■ **What to do**: Images are to be excluded, and the rest of the data repeated exactly.

(Records provided Opens)

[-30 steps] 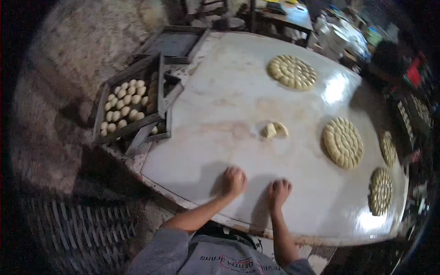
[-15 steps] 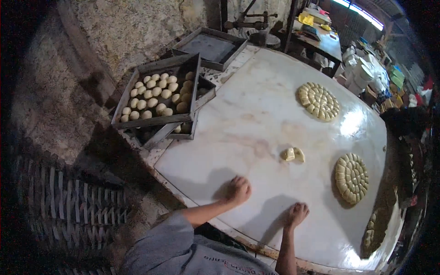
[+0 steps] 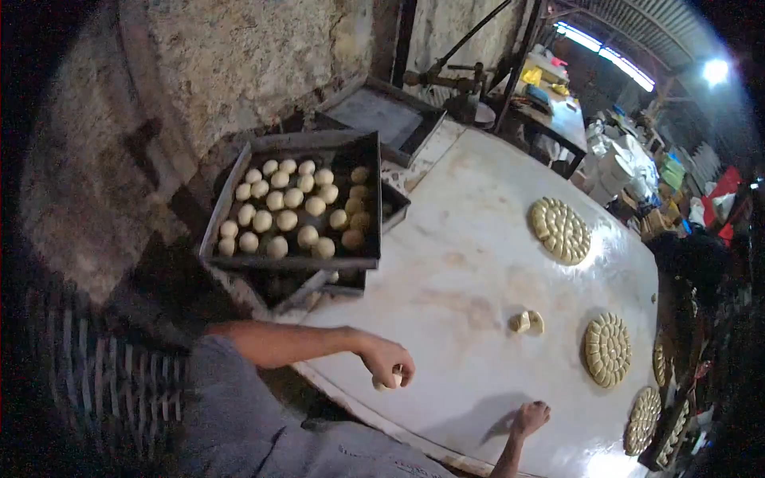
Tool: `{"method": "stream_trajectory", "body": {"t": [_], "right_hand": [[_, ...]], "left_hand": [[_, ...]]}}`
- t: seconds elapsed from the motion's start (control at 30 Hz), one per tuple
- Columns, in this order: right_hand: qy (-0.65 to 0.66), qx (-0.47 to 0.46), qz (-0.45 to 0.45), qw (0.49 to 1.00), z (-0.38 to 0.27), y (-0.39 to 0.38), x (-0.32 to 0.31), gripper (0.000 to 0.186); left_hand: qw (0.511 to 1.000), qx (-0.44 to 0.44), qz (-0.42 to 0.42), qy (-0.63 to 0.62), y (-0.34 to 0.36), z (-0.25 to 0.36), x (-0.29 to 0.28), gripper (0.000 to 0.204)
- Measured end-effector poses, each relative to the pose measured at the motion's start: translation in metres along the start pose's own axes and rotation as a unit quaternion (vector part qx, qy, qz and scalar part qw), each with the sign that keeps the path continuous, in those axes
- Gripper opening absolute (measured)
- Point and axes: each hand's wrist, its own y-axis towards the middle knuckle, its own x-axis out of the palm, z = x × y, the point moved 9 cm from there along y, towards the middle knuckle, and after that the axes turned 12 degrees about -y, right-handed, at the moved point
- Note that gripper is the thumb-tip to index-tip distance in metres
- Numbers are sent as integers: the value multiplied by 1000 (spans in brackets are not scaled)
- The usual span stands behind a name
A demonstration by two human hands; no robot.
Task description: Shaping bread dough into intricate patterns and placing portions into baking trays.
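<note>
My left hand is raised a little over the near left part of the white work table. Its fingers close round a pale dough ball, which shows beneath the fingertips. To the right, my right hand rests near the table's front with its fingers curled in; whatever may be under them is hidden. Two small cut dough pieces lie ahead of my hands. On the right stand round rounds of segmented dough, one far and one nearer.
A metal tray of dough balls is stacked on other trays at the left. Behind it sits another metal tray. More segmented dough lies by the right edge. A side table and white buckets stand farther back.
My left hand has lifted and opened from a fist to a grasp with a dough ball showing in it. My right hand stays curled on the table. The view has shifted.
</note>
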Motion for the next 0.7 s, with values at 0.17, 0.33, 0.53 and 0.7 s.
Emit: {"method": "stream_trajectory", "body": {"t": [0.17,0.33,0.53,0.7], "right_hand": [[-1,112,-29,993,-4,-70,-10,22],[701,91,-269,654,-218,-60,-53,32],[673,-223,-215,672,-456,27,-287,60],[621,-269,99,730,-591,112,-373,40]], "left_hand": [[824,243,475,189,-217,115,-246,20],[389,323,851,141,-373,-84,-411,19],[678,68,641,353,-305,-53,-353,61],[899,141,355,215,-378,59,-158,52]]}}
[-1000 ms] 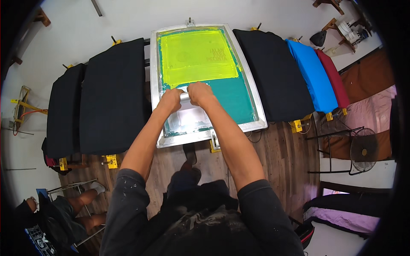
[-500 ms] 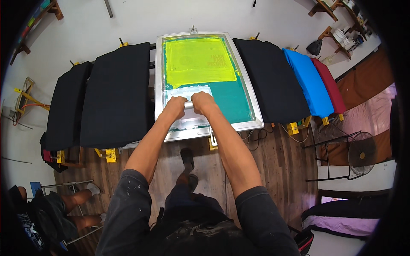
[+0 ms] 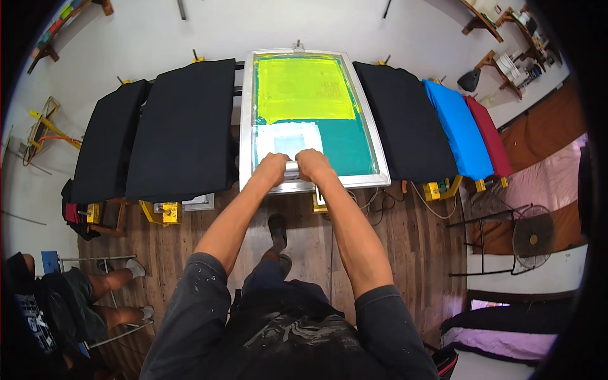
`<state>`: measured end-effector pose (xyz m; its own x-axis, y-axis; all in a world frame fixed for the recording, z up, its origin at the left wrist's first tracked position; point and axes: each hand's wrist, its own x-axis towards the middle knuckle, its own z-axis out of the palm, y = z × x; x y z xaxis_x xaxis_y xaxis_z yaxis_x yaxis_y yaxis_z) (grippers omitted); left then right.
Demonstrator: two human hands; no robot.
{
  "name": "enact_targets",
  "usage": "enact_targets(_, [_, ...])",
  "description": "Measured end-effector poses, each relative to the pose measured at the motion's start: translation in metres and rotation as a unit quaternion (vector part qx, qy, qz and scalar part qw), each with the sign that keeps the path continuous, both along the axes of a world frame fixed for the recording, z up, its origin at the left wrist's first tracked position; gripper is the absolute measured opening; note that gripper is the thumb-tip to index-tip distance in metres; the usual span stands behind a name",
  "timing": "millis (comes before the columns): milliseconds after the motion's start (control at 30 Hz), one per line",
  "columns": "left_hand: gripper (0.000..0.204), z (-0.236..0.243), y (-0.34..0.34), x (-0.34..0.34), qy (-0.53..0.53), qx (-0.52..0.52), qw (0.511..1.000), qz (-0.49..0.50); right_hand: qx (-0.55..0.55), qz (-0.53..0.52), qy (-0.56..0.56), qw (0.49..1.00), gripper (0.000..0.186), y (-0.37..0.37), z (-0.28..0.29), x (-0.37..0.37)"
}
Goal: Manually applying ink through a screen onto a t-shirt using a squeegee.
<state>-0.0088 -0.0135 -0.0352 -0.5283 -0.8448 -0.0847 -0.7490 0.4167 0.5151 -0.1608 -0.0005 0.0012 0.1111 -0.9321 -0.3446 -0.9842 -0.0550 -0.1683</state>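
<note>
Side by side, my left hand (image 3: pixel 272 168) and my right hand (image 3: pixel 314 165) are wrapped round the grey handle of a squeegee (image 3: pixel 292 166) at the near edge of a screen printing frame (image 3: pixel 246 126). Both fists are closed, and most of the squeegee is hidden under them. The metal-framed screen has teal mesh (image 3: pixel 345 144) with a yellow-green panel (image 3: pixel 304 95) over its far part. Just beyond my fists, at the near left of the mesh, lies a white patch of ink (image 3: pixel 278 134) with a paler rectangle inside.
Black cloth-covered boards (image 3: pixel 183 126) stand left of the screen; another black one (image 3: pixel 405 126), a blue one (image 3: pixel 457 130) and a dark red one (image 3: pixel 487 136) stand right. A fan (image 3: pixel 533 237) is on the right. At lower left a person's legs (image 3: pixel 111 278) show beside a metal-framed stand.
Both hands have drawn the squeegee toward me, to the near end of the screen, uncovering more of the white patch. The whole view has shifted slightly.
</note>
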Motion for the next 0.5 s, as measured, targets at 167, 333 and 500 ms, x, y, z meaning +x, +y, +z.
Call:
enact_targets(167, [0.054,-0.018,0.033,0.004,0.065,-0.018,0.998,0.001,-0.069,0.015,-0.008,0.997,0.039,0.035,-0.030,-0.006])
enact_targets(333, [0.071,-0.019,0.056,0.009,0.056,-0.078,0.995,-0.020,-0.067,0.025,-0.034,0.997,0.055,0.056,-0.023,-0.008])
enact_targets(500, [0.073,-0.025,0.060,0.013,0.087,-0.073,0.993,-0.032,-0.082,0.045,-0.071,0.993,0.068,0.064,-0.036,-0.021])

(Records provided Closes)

■ **Answer to this problem**:
[-30 steps] 
[-15 steps] 
[+0 steps] 
Tool: `{"method": "stream_trajectory", "body": {"t": [_], "right_hand": [[_, ...]], "left_hand": [[_, ...]]}}`
- t: seconds elapsed from the motion's start (control at 30 Hz), one per tuple
- Columns, in this order: right_hand: qy (-0.65 to 0.66), qx (-0.47 to 0.46), qz (-0.45 to 0.45), qw (0.49 to 1.00), z (-0.38 to 0.27), y (-0.39 to 0.38), x (-0.32 to 0.31), gripper (0.000 to 0.186); left_hand: qw (0.511 to 1.000), qx (-0.44 to 0.44), qz (-0.42 to 0.42), qy (-0.63 to 0.62), y (-0.34 to 0.36), z (-0.25 to 0.36), x (-0.29 to 0.28), gripper (0.000 to 0.204)
- Measured end-effector poses, each relative to the pose measured at the motion's start: translation in metres along the start pose's own axes and rotation as a unit quaternion (vector part qx, qy, qz and scalar part qw), each with the sign that keeps the path continuous, in those axes
- Gripper opening absolute (measured)
- Point and axes: each hand's wrist, its own y-axis towards the middle knuckle, its own x-axis out of the palm, z = x × y, the point moved 9 cm from there along y, towards the middle knuckle, and after that the axes turned 12 degrees about -y, right-handed, at the moved point
- Note that gripper is the thumb-tip to index-tip distance in metres
- Numbers are sent as integers: the value multiplied by 1000 (spans in brackets are not scaled)
- The usual span stands behind a name
A demonstration by two human hands; no robot.
Task description: Shaping bread dough into intricate patterns and placing portions into baking trays.
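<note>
My left hand is raised a little over the near left part of the white work table. Its fingers close round a pale dough ball, which shows beneath the fingertips. To the right, my right hand rests near the table's front with its fingers curled in; whatever may be under them is hidden. Two small cut dough pieces lie ahead of my hands. On the right stand round rounds of segmented dough, one far and one nearer.
A metal tray of dough balls is stacked on other trays at the left. Behind it sits another metal tray. More segmented dough lies by the right edge. A side table and white buckets stand farther back.
My left hand has lifted and opened from a fist to a grasp with a dough ball showing in it. My right hand stays curled on the table. The view has shifted.
</note>
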Motion for the next 0.7 s, with values at 0.17, 0.33, 0.53 and 0.7 s.
Emit: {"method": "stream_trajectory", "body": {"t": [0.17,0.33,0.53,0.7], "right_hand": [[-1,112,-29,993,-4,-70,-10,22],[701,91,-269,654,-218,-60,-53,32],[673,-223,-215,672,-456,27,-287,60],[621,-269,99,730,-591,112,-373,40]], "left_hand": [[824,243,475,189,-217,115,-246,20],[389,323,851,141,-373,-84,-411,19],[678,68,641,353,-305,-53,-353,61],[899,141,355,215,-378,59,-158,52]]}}
[-1000 ms] 
[-500 ms] 
[+0 ms] 
`<state>`: measured end-effector pose (xyz m; its own x-axis, y-axis; all in a world frame fixed for the recording, z up, its origin at the left wrist's first tracked position; point and axes: each hand's wrist, its own x-axis towards the middle knuckle, its own z-axis out of the palm, y = z × x; x y z xaxis_x xaxis_y xaxis_z yaxis_x yaxis_y yaxis_z) (grippers omitted); left then right.
Demonstrator: two human hands; no robot.
{
  "name": "enact_targets",
  "usage": "enact_targets(_, [_, ...])",
  "description": "Measured end-effector poses, each relative to the pose measured at the motion's start: translation in metres and rotation as a unit quaternion (vector part qx, qy, qz and scalar part qw), each with the sign that keeps the path continuous, both along the axes of a world frame fixed for the recording, z up, its origin at the left wrist's first tracked position; gripper is the absolute measured opening; note that gripper is the thumb-tip to index-tip distance in metres; the usual span stands behind a name",
  "timing": "millis (comes before the columns): milliseconds after the motion's start (control at 30 Hz), one per line",
  "columns": "left_hand: gripper (0.000..0.204), z (-0.236..0.243), y (-0.34..0.34), x (-0.34..0.34), qy (-0.53..0.53), qx (-0.52..0.52), qw (0.511..1.000), qz (-0.49..0.50); right_hand: qx (-0.55..0.55), qz (-0.53..0.52), qy (-0.56..0.56), qw (0.49..1.00), gripper (0.000..0.186), y (-0.37..0.37), z (-0.28..0.29), x (-0.37..0.37)"
}
Goal: Manually applying ink through a screen onto a t-shirt using a squeegee.
<state>-0.0088 -0.0135 -0.0352 -0.5283 -0.8448 -0.0847 -0.7490 0.4167 0.5151 -0.1608 -0.0005 0.0012 0.1111 -0.9321 -0.3446 -0.9842 -0.0550 -0.1683</state>
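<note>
Side by side, my left hand (image 3: pixel 272 168) and my right hand (image 3: pixel 314 165) are wrapped round the grey handle of a squeegee (image 3: pixel 292 166) at the near edge of a screen printing frame (image 3: pixel 246 126). Both fists are closed, and most of the squeegee is hidden under them. The metal-framed screen has teal mesh (image 3: pixel 345 144) with a yellow-green panel (image 3: pixel 304 95) over its far part. Just beyond my fists, at the near left of the mesh, lies a white patch of ink (image 3: pixel 278 134) with a paler rectangle inside.
Black cloth-covered boards (image 3: pixel 183 126) stand left of the screen; another black one (image 3: pixel 405 126), a blue one (image 3: pixel 457 130) and a dark red one (image 3: pixel 487 136) stand right. A fan (image 3: pixel 533 237) is on the right. At lower left a person's legs (image 3: pixel 111 278) show beside a metal-framed stand.
Both hands have drawn the squeegee toward me, to the near end of the screen, uncovering more of the white patch. The whole view has shifted slightly.
</note>
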Motion for the next 0.5 s, as measured, targets at 167, 333 and 500 ms, x, y, z meaning +x, +y, +z.
Call:
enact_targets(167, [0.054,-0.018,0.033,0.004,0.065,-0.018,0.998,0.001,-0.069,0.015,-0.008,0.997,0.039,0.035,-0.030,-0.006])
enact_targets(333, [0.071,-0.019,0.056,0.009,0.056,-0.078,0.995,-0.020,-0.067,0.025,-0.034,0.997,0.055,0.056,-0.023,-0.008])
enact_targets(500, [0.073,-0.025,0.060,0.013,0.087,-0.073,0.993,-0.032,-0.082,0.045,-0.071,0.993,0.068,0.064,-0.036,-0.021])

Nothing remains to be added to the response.